[[ Supplied data open ]]
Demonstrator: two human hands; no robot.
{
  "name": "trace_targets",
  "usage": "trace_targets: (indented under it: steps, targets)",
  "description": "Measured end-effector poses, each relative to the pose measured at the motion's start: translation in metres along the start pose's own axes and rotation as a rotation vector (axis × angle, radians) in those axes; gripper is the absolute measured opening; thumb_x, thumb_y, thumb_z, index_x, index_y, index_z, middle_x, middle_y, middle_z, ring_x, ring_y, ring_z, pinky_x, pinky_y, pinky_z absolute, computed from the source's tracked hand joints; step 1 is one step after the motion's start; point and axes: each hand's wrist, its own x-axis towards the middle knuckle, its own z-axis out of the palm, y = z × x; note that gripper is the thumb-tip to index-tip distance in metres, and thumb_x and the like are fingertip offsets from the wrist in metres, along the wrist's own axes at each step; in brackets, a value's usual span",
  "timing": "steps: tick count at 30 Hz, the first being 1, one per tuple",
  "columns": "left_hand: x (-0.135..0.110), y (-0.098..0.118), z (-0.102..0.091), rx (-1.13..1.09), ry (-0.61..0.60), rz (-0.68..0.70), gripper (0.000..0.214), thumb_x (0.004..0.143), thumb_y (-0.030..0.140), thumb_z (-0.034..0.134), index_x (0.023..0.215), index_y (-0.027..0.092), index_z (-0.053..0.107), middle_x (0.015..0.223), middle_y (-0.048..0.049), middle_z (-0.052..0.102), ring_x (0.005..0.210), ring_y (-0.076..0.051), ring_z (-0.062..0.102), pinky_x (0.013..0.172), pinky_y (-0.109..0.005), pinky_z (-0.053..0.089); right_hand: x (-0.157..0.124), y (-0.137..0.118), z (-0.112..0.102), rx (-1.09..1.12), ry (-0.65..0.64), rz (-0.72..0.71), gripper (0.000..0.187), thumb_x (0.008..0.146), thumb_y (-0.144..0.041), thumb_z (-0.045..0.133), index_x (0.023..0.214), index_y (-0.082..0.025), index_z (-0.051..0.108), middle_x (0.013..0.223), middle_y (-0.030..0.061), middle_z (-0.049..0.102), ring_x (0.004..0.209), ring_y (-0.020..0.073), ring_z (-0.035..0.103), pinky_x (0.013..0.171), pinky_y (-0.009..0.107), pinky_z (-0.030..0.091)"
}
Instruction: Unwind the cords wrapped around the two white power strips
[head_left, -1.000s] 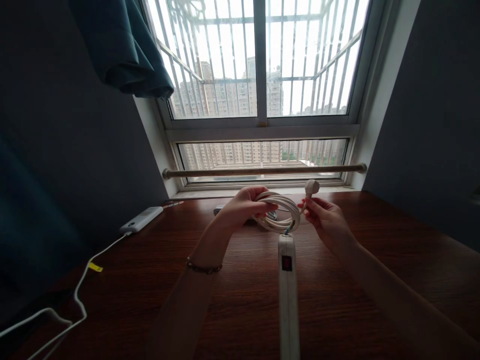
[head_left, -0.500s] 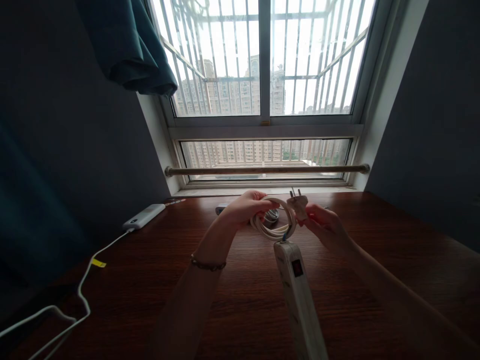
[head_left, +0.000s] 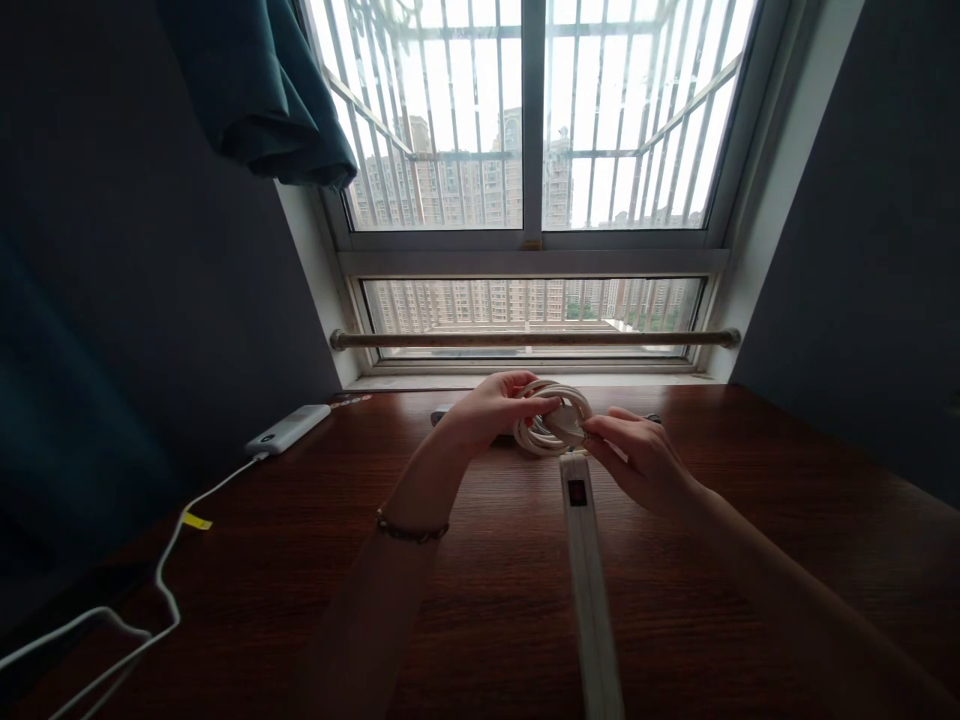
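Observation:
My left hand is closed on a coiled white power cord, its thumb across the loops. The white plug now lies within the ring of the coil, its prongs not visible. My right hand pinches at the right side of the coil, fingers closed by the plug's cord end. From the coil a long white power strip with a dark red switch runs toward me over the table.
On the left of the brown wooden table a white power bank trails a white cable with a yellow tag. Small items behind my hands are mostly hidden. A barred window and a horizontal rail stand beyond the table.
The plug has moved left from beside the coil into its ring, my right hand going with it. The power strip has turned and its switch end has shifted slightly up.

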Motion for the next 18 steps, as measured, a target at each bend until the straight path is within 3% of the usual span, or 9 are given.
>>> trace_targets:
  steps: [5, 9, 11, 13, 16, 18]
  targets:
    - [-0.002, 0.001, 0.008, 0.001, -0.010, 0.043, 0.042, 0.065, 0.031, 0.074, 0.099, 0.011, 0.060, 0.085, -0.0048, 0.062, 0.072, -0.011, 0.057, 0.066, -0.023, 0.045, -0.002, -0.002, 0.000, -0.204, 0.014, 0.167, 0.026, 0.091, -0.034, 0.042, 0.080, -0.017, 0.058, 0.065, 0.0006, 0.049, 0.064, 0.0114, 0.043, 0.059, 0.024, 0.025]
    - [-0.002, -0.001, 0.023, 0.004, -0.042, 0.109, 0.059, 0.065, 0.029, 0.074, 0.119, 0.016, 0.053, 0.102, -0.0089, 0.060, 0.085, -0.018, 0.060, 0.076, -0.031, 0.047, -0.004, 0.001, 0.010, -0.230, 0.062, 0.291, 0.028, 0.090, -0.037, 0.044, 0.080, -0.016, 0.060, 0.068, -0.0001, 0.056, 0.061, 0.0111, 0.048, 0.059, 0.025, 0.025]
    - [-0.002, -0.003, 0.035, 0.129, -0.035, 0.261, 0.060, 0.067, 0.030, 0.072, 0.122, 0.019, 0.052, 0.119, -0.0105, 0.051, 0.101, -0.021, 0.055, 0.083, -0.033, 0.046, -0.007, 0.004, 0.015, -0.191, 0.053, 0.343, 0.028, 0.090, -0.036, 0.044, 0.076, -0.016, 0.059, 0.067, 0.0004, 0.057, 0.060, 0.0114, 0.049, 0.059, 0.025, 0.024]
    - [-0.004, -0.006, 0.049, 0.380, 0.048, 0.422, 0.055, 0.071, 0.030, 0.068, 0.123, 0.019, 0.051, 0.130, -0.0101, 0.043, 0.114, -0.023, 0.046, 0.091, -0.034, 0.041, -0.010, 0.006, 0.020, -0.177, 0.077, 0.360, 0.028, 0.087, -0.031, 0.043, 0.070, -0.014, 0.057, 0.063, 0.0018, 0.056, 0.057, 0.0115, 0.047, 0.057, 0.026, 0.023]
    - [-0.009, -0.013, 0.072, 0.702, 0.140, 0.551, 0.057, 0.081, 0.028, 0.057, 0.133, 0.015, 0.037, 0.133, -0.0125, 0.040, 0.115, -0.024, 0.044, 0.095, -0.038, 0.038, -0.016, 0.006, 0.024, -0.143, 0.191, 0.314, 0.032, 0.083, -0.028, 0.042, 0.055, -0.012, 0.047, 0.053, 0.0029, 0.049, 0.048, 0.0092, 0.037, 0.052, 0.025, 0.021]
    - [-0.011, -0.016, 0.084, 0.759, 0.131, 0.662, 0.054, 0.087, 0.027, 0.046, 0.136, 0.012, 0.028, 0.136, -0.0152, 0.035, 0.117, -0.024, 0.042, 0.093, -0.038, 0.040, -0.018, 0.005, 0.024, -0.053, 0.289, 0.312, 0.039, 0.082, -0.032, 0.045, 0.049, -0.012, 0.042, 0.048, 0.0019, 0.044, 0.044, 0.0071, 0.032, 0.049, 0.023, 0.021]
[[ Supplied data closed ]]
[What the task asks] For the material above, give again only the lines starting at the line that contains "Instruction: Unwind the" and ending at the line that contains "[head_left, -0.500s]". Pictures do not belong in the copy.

[Answer to this problem]
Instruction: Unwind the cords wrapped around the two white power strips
[head_left, -1.000s] 
[head_left, -0.500s] 

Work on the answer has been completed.